For the past 22 years, Thunder Bay Fire Rescue has been assisting the Salvation Army with its annual Thanksgiving dinner.

On Sunday, more than 350 people came through the door at the Salvation Army on Cumberland Street for a special home cooked meal.

“We are doing a Thanksgiving dinner for people in the community who maybe don’t have enough money to have their own or who are lonely,” said Gail Kromm, community engagement manager with the Salvation Army.

“We just find that this is a time of year that most of us get to celebrate and be thankful and it’s a time we like to share with those who maybe don’t have as much and also should have that chance to have something special as well.”

The meal consisted of all the Thanksgiving favourites, including turkey, mashed potatoes, gravy, vegetables, and a several choices of pie for dessert.

“They have been working all week,” Anderson said. “The cooks have been roasting many turkeys and hundreds of pounds of potatoes.

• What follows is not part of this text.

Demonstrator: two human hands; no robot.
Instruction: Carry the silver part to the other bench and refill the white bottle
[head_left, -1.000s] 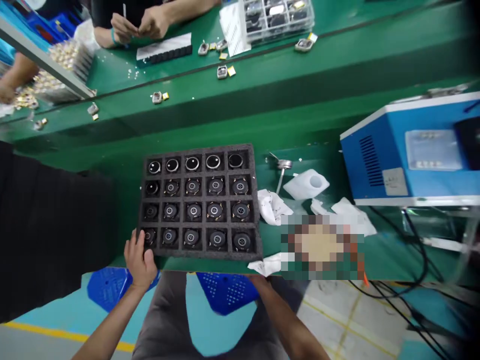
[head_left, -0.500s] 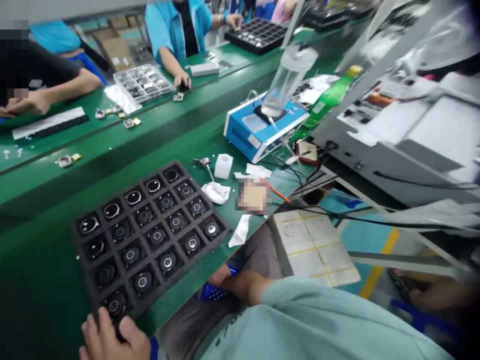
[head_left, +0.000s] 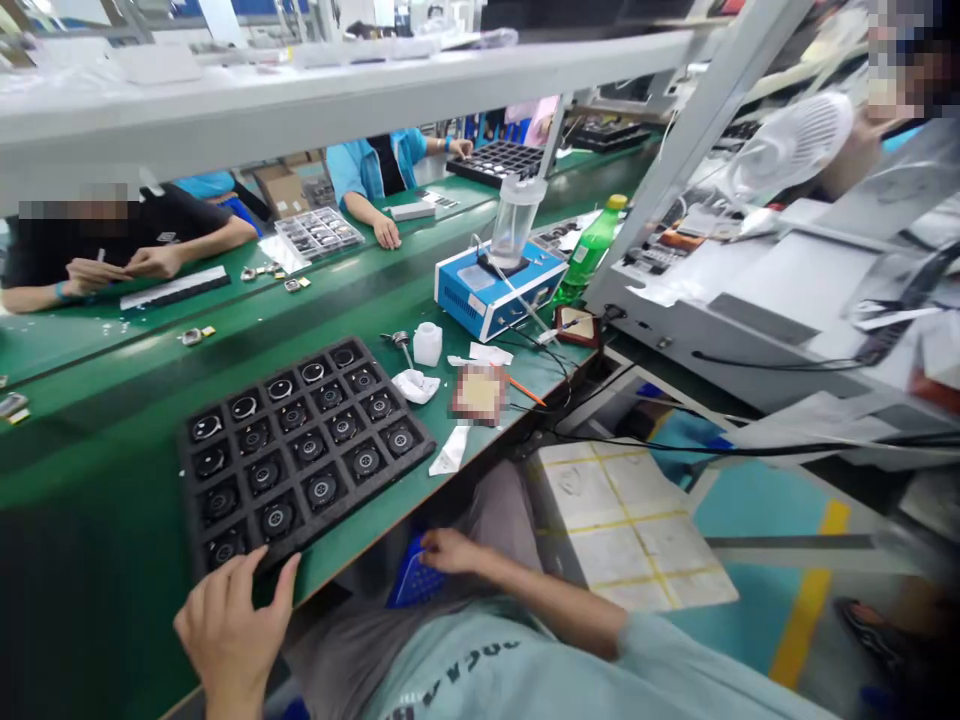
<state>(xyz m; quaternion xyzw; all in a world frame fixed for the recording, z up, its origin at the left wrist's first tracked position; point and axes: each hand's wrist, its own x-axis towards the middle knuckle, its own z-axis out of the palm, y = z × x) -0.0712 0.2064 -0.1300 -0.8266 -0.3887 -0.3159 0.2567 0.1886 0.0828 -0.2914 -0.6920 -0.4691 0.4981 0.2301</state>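
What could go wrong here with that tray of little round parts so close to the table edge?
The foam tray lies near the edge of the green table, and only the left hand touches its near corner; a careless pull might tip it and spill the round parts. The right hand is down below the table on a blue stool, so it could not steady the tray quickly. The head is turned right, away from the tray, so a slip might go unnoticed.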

Today they were here early getting the potatoes mashed and we came for final prep and will help clean up.”

According to Anderson, participating in the annual meal has become a tradition for many members of Thunder Bay Fire Rescue.

“Guys are bringing their families and young kids,” he said. “Many of them started when they were young and they are still coming 20 plus years later, so it’s a real tradition for us.”

And knowing all the people served are walking away feeling full and happy makes this annual tradition for the Salvation Army and the firefighters all the more special.

“It’s great to see,” Anderson said. “We see them at their worst, so if we can see them happy and a stomach full and doing well, that’s nice to see.”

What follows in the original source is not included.